Understanding Flash: Garbage Collection Matters

flashdba Blog, Flash, Storage, Storage for DBAs, Understanding Flash October 15, 2014April 2, 2026 5 Minutes

In the last post in this series I discussed some of the various tasks that need to be performed by the flash translation layer – the layer of abstraction that sits between us and the raw NAND flash on which we desire to store our data. One of those tasks is the infamous garbage collection process (or “GC”) – and in these next couple of posts I’m going to look into GC a little deeper.

But first, let’s consider what would happen on a flash system if there were no GC at all.

Why We Need Garbage Collection

Let’s imagine a very simple flash system comprising of just five blocks, each with just ten pages. In the beginning, all the pages are empty, so we can say that 100% of the capacity is Free:

Diagram of an empty flash system with five blocks and ten pages each, all capacity shown as free before any data is written

There’s no point in wasting all that lovely flash, so I’m going to write some data to it. Remember that a write operation in the world of flash is known as a program operation and it takes place at the page level. So here goes:

Diagram showing flash blocks partially filled with used pages after initial writes, with wear levelling distributing data across all blocks

You can see a couple of things happening here. First of all, some of the capacity is now showing as Used. Secondly, you can see that our wear levelling algorithm has kicked in to spread the data over all the blocks fairly evenly. Some blocks have more used pages than others, but the wear levelling doesn’t have to be exact, just approximate. Let’s add some more data:

Diagram showing flash blocks at 50% capacity, data spread evenly across all blocks by the wear levelling algorithm

Now we’re at 50% Used – and again the data has been spread evenly for the purposes of wear levelling.

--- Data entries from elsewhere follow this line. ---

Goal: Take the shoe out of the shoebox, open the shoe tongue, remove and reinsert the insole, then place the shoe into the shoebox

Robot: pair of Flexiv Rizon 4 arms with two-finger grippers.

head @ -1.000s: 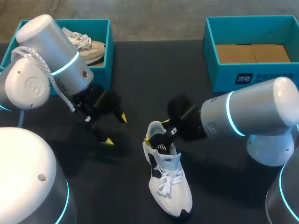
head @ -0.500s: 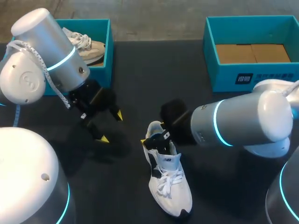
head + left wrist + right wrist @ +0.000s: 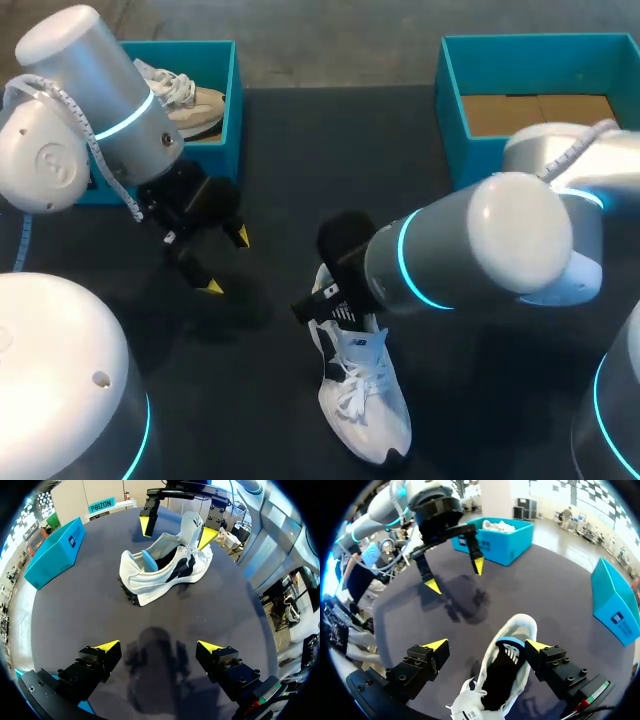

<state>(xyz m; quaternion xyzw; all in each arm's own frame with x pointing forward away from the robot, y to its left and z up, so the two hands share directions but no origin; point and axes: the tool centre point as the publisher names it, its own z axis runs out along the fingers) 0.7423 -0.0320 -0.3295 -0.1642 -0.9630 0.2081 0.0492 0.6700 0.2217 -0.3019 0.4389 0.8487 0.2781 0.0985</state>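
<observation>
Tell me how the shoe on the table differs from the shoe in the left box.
The white shoe lies out on the dark table; the boxed shoe sits inside the teal box. The white shoe has black side markings; the boxed shoe is beige. The right gripper hangs open astride the white shoe; no gripper is at the boxed shoe. Both are sneakers with white laces.

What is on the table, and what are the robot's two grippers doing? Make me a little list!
Shoe: white sneaker, on its sole on the table, outside both boxes
Left gripper: open, above bare table beside the shoe
Right gripper: open, over the shoe's opening, not gripping
Left shoebox: holds another shoe
Right shoebox: no shoe inside
</observation>
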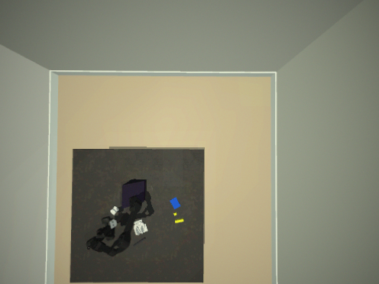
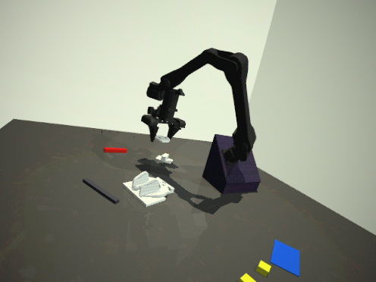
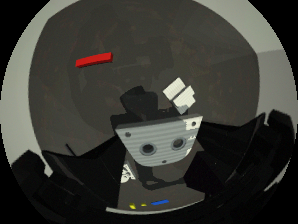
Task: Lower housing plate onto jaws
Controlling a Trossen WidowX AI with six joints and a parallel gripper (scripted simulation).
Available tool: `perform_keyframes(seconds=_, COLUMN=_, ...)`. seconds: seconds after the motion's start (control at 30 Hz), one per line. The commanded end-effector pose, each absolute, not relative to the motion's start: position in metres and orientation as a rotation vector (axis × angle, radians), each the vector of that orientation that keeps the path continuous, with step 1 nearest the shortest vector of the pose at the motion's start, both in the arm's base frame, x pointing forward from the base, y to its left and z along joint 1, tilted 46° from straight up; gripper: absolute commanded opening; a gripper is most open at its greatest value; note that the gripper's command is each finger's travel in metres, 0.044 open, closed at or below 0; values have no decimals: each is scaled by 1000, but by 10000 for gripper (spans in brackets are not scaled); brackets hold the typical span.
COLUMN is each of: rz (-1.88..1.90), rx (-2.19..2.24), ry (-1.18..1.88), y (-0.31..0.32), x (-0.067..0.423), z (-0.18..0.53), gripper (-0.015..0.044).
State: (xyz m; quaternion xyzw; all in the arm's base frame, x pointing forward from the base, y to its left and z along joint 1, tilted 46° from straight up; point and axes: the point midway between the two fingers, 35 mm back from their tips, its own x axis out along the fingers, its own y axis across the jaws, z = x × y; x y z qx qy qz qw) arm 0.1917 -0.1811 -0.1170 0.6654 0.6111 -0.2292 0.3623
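Gripping the plate [image 1: 112,224] [image 2: 163,139] [image 3: 162,135] between the jaws, up over the counter [image 1: 172,259] [image 2: 57,227] [image 3: 140,30], beyond the white base [image 1: 139,227] [image 2: 131,189] [image 3: 127,172]. Bring it near, line up with both stubs, keep it dead level, ease down till closed, then let go and back straight up.

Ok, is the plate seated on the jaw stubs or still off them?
Off: the claw holds the plate in the air, apart from the jaws.
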Motion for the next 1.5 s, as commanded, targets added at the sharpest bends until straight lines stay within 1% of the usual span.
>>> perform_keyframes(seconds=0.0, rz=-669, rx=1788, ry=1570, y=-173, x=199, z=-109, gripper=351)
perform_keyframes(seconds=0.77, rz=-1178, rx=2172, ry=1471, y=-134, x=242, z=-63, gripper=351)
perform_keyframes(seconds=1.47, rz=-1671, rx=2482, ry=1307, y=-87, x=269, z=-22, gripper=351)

The flash translation later is also taking care of logical to physical block mapping, so although data has been spread across multiple blocks it has the appearance of being sequential when accessed by the calling application.

Time For Some Updates

So far so good. But at some point we’re probably going to want to update some of the existing data. And as we know, on NAND flash that’s not straightforward because used pages cannot be updated without the entire block first being erased. So for now we simply write the updated data to an empty page and mark the old page as stale. The logical to physical block mapping allows us to simply redirect the logical address of an updated block to the physical address of the new page:

Diagram showing stale pages appearing in flash blocks after data updates, with used pages redirected to new locations by the flash translation layer

See how some of the blocks which were showing as Used (in red) are now showing as Stale (in yellow)? And of course the capacity graph is now showing a percentage of the total capacity as being stale. But have you also noticed that we are approaching the point where we can never free up the stale pages?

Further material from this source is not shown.